(TASK TO COMPLETE)
A verbatim copy of the listing is what is needed, minus any pictures.
═══ DATA SHOWN
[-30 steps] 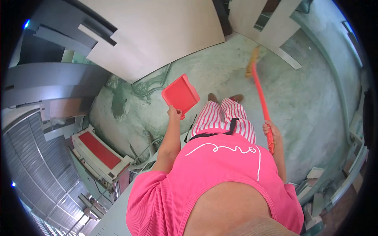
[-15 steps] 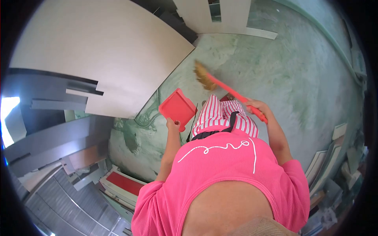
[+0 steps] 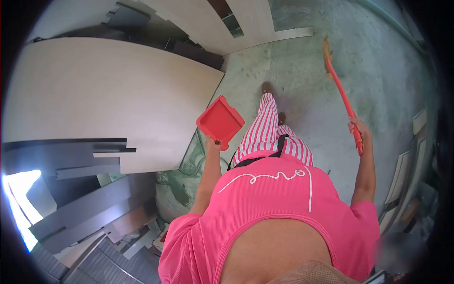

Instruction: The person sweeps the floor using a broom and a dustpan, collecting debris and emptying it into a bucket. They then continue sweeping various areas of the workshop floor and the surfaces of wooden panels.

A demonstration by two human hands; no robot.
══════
(YOUR RESPONSE)
[-30 steps] 
[-15 steps] 
[+0 steps] 

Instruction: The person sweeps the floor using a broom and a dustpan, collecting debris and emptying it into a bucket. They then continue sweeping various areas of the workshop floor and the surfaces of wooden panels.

A demonstration by two human hands; no robot.

No further output is expected here.